Terraform stores state files locally by default, which works for individual engineers but creates challenges in collaborative environments. Multiple engineers need access to consistent data, requiring a shared storage location. Simultaneous access to the same file can cause conflicts, data loss, or corruption, necessitating file locking mechanisms.

Version control systems like GitHub seem ideal but present a critical issue: all data in the state file is stored in plain text. This prevents storing sensitive information in version control. Additionally, human error poses risks - developers may forget to pull the latest version before running Terraform, potentially rolling back infrastructure accidentally.

Solution: Remote Backend

Terraform's remote backend solves these issues by storing state files in shared locations. When using Microsoft Azure, Storage Account is recommended because it provides file locking and encryption together with additional, optional features like file versioning.

Problem: Terraform Version Incompatibility

Different engineers using different Terraform binary versions can cause issues, as state file organization changes between major releases. State files aren't universally compatible across versions, and Terraform code may not remain backward compatible.

Solution: CI/CD Integration

Integrating Terraform with CI/CD pipelines in Jenkins or Azure DevOps ensures consistent tooling and version management.
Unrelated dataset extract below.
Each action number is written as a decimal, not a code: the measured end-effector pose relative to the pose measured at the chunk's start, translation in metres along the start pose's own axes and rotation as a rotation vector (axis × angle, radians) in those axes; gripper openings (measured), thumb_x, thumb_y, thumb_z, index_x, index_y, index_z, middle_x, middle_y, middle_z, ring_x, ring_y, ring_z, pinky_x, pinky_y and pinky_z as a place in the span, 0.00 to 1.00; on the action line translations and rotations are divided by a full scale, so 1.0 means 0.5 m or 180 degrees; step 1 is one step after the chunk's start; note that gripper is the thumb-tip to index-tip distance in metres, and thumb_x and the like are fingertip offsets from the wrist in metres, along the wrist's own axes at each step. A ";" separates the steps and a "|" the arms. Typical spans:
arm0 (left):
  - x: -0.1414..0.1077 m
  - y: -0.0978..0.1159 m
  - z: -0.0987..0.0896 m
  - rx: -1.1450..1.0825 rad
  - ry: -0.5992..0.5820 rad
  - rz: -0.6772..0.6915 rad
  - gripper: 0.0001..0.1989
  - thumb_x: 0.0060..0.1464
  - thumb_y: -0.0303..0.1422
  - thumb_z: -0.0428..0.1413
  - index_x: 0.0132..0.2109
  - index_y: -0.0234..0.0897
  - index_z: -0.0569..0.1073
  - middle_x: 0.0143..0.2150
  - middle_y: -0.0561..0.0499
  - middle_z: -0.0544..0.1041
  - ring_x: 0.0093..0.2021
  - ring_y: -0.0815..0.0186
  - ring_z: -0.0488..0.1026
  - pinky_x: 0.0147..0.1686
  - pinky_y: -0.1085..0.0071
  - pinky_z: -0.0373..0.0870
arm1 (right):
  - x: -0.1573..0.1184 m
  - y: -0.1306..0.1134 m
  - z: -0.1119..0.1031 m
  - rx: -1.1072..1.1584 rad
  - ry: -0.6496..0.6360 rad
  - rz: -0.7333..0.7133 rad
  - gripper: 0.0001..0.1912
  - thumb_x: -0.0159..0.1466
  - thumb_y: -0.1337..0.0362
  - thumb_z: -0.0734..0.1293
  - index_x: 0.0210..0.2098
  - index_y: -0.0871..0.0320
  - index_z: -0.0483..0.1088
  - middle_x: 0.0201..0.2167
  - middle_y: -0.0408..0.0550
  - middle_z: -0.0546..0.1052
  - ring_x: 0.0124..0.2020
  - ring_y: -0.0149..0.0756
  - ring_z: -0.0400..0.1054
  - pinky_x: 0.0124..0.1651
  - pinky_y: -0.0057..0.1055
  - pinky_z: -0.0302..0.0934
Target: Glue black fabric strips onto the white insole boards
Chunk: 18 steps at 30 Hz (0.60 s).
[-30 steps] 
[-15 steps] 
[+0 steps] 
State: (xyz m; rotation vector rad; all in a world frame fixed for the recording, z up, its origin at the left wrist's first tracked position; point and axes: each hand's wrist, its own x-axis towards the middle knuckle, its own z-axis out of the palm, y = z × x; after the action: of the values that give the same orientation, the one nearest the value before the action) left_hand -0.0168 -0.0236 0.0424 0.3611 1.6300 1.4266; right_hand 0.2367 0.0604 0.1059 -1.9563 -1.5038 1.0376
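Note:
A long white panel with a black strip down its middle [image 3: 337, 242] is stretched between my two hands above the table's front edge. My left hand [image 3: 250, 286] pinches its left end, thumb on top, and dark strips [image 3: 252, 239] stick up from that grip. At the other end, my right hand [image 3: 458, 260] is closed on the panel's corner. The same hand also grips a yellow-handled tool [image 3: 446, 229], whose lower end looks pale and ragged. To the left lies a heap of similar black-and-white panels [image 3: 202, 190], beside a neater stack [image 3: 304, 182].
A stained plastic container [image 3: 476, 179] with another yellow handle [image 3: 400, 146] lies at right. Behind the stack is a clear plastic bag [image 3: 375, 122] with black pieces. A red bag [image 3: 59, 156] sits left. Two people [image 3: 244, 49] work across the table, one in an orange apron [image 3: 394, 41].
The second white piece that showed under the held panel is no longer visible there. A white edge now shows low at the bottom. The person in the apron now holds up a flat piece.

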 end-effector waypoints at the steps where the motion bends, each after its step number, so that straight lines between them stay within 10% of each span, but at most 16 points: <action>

Problem: Code Review and Plan Visibility

Teams need infrastructure change visibility and peer review before deployment occurs.

Solution: Atlantis Tool

Atlantis automates Terraform Pull Request workflows, enabling teams to run terraform plan and apply commands directly from pull requests. The tool comments with output on PRs, allowing review before approval and deployment. The key advantages include error prevention through code review, ensuring approved code reaches protected branches, and eliminating concerns about Terraform binary versions and credentials.